The body is composed of billions of cells. Each cell has within it a small central structure called the nucleus. Within the nucleus are chromosomes, which are small thread-like strands of hereditary material (DNA). The chromosomes, in turn, are composed of genes. It is easy to understand the concept of genes by thinking of a cell as a jewelry box and the nucleus as one of the drawers in the box. The chromosomes, then, can be considered as necklaces in the drawer, and the genes as the individual beads on each necklace.
The ectodermal dysplasias are caused by alterations in genes. Altered genes may be inherited from a parent, or normal genes may become altered (mutate) at the time of egg or sperm formation or after fertilization. It is important to remember that a person cannot choose or modify the genes that he or she has, and that conception and events of pregnancy by and large do not change the genes. Thus, parents who have a child with an ectodermal dysplasias should not think that they did anything to cause the ectodermal dysplasias and cannot blame themselves or take credit for its occurrence.
The chances for parents to have affected children depend on the inheritance pattern of the type of ectodermal dysplasia that affects the family. The next section highlights these chances but cannot explain them well enough to cover all cases.
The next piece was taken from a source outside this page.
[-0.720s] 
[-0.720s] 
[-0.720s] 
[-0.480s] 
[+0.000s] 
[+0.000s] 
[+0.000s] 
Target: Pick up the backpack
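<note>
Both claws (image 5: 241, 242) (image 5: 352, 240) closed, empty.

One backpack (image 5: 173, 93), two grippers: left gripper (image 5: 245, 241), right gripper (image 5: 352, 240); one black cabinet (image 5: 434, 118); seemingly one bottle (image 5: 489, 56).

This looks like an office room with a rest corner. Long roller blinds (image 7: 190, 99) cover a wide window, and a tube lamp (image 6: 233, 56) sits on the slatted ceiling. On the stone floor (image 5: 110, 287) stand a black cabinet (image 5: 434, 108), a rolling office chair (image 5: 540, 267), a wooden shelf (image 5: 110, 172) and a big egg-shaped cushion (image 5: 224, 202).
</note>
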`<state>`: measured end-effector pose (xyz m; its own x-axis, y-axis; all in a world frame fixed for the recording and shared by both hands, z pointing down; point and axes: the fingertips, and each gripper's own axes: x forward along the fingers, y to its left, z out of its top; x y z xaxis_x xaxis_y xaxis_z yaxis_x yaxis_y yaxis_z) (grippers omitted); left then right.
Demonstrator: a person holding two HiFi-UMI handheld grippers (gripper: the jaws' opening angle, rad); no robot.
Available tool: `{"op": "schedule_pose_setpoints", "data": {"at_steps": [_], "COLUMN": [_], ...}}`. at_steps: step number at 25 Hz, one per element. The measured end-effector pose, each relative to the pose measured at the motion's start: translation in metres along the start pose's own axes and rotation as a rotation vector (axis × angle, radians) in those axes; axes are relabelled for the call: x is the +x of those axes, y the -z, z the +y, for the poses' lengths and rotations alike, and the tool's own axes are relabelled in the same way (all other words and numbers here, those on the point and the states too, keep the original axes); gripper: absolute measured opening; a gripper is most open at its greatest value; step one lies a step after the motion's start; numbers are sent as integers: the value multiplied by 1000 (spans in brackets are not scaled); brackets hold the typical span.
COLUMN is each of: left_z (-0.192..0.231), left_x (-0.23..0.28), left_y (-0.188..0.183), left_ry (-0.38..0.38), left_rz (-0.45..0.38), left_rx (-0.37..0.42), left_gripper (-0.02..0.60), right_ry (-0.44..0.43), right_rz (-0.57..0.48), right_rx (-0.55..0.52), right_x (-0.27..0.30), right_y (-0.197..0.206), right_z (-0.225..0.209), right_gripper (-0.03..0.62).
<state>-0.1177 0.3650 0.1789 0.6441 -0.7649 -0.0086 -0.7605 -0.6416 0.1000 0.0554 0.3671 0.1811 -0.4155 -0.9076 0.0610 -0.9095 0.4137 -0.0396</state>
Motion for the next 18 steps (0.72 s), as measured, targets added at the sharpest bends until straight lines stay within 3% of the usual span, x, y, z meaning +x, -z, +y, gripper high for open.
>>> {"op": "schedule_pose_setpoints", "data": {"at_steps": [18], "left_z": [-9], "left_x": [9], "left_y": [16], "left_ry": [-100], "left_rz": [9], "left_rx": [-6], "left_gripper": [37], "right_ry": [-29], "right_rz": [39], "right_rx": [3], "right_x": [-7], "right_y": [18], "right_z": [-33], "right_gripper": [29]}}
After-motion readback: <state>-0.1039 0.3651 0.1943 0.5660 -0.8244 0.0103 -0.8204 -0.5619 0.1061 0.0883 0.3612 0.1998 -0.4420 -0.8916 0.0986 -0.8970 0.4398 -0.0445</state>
Thus, a family affected by an ectodermal dysplasias should consider conversations with a geneticist or a genetic counselor for a better understanding of the specific ectodermal dysplasia and for information about the spectrum of the specific condition and the probabilities or risks that the ectodermal dysplasia will occur in any future pregnancy.
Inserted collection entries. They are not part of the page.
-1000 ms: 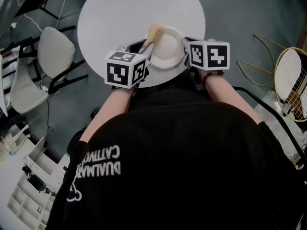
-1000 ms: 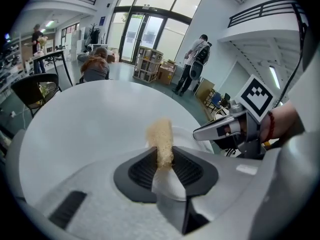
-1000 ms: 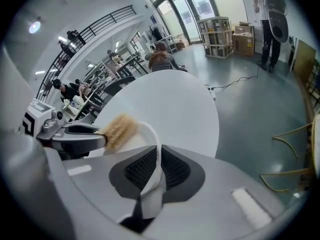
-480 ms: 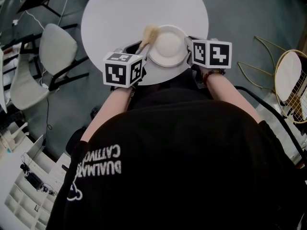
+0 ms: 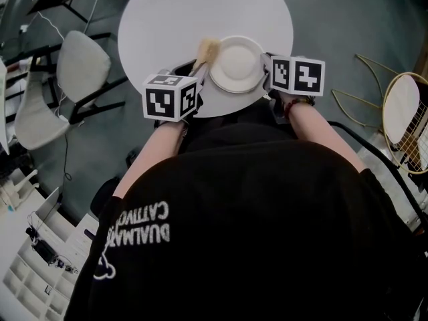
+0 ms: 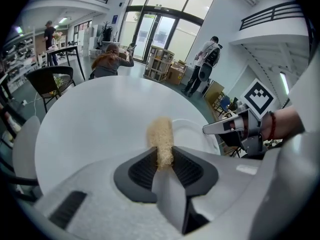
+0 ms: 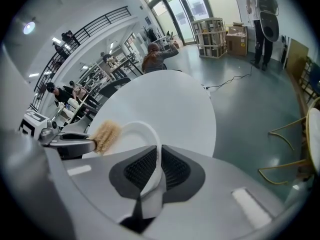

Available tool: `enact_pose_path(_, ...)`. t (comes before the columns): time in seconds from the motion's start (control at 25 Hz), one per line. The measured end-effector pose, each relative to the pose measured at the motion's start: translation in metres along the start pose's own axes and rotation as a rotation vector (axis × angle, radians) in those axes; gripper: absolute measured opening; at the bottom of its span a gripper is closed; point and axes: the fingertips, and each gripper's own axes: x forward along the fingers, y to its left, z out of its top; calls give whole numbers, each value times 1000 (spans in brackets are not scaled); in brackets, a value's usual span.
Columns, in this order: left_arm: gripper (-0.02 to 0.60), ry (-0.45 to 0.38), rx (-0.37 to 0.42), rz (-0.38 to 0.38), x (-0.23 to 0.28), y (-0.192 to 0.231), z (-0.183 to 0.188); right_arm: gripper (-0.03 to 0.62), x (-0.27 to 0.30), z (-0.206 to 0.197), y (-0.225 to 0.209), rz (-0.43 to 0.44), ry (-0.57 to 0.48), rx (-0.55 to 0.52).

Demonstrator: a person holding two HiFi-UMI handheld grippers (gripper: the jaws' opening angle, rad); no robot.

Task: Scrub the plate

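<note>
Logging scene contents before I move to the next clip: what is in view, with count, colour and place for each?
table: one, white, round, ahead of the person
plate: one, white, over the table's near edge
brush: one, tan, at the plate's left rim
chair: one, pale grey, left of the table
wire chair: one, gold frame, right of the table
bystanders: several, far side of the hall
left gripper: one, grey, shut on the brush
right gripper: one, grey, shut on the plate's rim
shirt: one, black, lower frame
</note>
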Motion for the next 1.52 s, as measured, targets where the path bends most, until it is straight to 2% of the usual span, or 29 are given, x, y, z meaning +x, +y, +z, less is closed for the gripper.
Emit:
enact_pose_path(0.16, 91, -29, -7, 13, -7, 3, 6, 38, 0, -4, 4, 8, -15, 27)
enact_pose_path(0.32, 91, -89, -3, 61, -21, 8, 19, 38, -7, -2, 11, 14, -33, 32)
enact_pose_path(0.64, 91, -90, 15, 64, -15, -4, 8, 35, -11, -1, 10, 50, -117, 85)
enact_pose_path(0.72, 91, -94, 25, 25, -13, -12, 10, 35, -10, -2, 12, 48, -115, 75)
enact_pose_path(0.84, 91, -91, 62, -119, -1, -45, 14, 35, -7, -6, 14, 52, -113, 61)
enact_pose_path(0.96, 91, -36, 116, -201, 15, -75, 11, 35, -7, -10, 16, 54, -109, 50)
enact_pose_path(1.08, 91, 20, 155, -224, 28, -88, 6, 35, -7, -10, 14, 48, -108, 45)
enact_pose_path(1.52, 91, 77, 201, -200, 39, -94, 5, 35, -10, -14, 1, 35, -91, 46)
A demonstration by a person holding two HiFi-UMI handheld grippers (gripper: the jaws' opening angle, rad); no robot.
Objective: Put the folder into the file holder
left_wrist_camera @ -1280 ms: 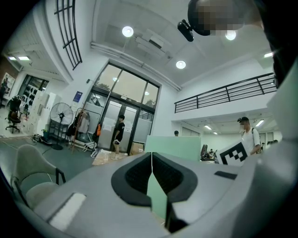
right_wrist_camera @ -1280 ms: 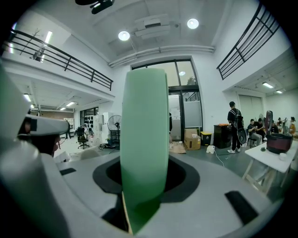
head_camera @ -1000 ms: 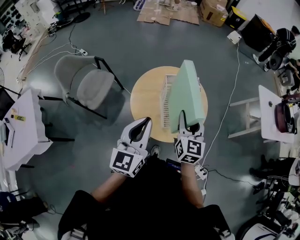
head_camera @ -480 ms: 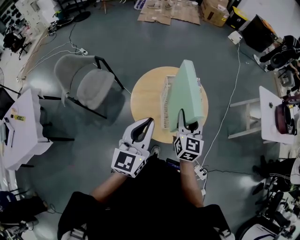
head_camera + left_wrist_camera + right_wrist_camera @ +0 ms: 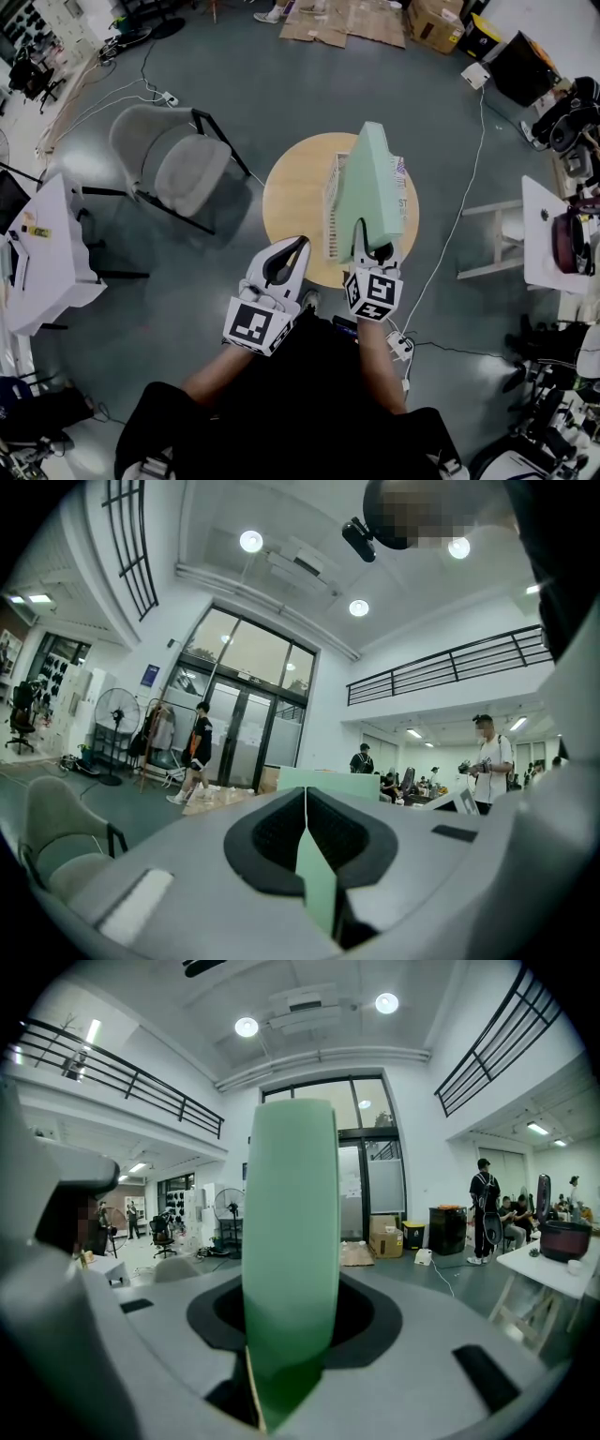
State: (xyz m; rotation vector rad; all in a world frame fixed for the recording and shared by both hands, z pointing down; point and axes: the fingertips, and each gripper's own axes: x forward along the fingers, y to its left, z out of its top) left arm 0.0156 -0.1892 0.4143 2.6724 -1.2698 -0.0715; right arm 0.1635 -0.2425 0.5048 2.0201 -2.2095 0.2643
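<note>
Folder insertion, seen from the head view. The green folder (image 5: 373,187) was held on edge over the right half of the round wooden table (image 5: 286,202), clamped at its near end between the jaws of the right gripper (image 5: 375,248). Its body was raised above the white slatted file holder (image 5: 333,202), which stood at the middle of the table. Whether its lower edge had entered a slot could not be told. The left gripper (image 5: 292,248) was carried at the near edge of the table with its jaws pressed together on nothing, well clear of the holder. Three faults were judged likely. The lower edge could be caught on a divider or on the rim, since the folder was lined up by eye. The light holder could then be pushed or tipped, because it was steadied by nothing. The folder could also be swung in the jaws, being gripped at one end only. The tabletop appeared smooth and bare around the holder. A grey chair (image 5: 178,169) stood left of the table and a white stool (image 5: 492,234) right of it. Flattened cardboard (image 5: 342,19) lay far beyond the table on the grey floor (image 5: 281,84).
</note>
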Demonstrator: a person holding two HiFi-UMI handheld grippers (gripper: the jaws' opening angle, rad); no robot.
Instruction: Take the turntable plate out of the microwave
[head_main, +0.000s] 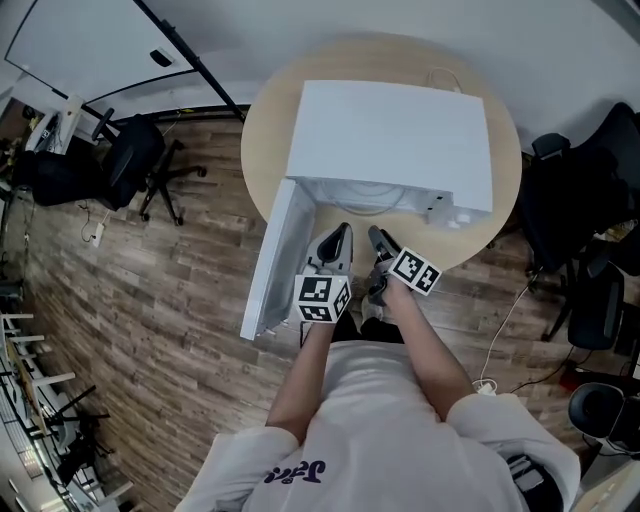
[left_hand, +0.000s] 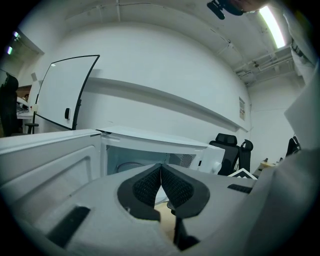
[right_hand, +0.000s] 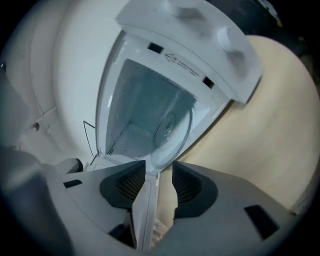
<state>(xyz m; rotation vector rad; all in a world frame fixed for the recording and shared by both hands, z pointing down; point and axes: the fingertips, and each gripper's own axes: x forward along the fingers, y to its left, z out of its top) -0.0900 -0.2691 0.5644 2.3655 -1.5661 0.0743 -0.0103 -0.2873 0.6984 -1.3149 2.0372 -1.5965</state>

Parents of affected children should ask how the ectodermal dysplasia is inherited. Are they at risk to have other affected children? Can the children with ectodermal dysplasia pass it on to their children? Can other individuals in the family be more severely affected? What other relatives are at risk to have affected children? These questions cannot be answered without a correct diagnosis and without knowledge of the inheritance pattern in the family.
Generally, when a mutation has occurred, there is little chance that it will occur in another child of the same parents. The affected child may transmit the trait, however.
When the ectodermal dysplasia is an autosomal dominant trait, the parent who is affected has a single copy of the abnormal gene and may pass it on to his or her children. Regardless of the gender of the parent or the child, there is a 50% chance for each child to receive the abnormal gene. All children who receive the abnormal gene will be affected.
When the ectodermal dysplasia in the family is an autosomal recessive trait, the usual situation is that each parent is unaffected. The parents are said to be carriers. They each have a single copy of the abnormal gene and the chance for them to have another affected child is 1 in 4 (1 in 4 children get a copy of the abnormal gene from each parent and is affected; 2 in 4 gets only one copy each and are carriers, and the remaining 1 in 4 inherits a normal gene from each parent and is not affected).
If a woman is a carrier of an X-linked recessive disorder, there is a 50% chance that each male child will receive the abnormal gene and be affected and a 50% chance that each female will receive the abnormal gene and be a carrier (like the mother).
If a man has the abnormal gene, he is affected and will pass the gene on to all of his daughters. The daughters will be carriers. Since the gene is on the X chromosome, sons will not be affected because they receive the man’s Y chromosome.